--- Data below Enclosed Below ---

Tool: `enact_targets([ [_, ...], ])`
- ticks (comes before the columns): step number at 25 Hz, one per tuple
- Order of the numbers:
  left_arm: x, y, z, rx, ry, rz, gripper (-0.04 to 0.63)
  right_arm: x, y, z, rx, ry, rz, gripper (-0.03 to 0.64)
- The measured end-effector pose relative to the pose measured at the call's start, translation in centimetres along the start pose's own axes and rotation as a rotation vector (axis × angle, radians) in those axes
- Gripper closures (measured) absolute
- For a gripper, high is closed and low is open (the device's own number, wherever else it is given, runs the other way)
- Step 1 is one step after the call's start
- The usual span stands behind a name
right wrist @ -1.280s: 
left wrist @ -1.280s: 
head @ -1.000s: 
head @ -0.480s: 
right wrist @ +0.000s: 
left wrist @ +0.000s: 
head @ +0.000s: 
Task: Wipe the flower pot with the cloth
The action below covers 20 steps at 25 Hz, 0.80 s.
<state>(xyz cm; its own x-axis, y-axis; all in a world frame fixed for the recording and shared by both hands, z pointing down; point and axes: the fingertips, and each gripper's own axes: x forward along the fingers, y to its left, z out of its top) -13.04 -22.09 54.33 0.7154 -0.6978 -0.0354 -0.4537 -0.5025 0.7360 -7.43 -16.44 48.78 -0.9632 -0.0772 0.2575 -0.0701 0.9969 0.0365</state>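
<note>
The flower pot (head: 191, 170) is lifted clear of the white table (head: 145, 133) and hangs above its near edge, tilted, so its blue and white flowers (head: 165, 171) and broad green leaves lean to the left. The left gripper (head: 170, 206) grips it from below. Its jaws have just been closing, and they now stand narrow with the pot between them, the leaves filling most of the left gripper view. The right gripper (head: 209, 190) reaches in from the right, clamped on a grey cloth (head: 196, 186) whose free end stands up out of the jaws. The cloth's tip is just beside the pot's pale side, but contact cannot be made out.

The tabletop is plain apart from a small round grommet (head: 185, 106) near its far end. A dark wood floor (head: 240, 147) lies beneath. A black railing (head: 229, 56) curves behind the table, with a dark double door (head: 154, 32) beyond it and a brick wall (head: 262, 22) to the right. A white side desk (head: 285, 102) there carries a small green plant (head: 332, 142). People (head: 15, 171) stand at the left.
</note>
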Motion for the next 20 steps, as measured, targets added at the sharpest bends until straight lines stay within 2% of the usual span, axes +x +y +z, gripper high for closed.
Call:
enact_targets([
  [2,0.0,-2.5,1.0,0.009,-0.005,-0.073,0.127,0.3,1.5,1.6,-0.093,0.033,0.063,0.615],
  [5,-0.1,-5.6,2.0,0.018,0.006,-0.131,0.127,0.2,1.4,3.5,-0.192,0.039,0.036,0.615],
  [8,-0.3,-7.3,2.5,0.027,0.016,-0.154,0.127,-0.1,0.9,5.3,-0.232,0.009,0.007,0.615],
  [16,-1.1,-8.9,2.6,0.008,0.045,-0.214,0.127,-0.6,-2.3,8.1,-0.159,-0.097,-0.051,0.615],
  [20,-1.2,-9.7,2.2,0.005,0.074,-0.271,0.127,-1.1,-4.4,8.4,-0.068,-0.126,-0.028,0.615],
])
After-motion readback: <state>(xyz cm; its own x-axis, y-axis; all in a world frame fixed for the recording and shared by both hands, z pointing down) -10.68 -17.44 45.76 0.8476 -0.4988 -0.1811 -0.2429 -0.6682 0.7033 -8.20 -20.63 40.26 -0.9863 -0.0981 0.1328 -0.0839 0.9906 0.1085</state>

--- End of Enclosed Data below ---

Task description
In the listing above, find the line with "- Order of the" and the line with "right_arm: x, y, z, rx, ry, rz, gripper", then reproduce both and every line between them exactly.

Finished task
- Order of the numbers:
  left_arm: x, y, z, rx, ry, rz, gripper (-0.04 to 0.63)
  right_arm: x, y, z, rx, ry, rz, gripper (-0.03 to 0.64)

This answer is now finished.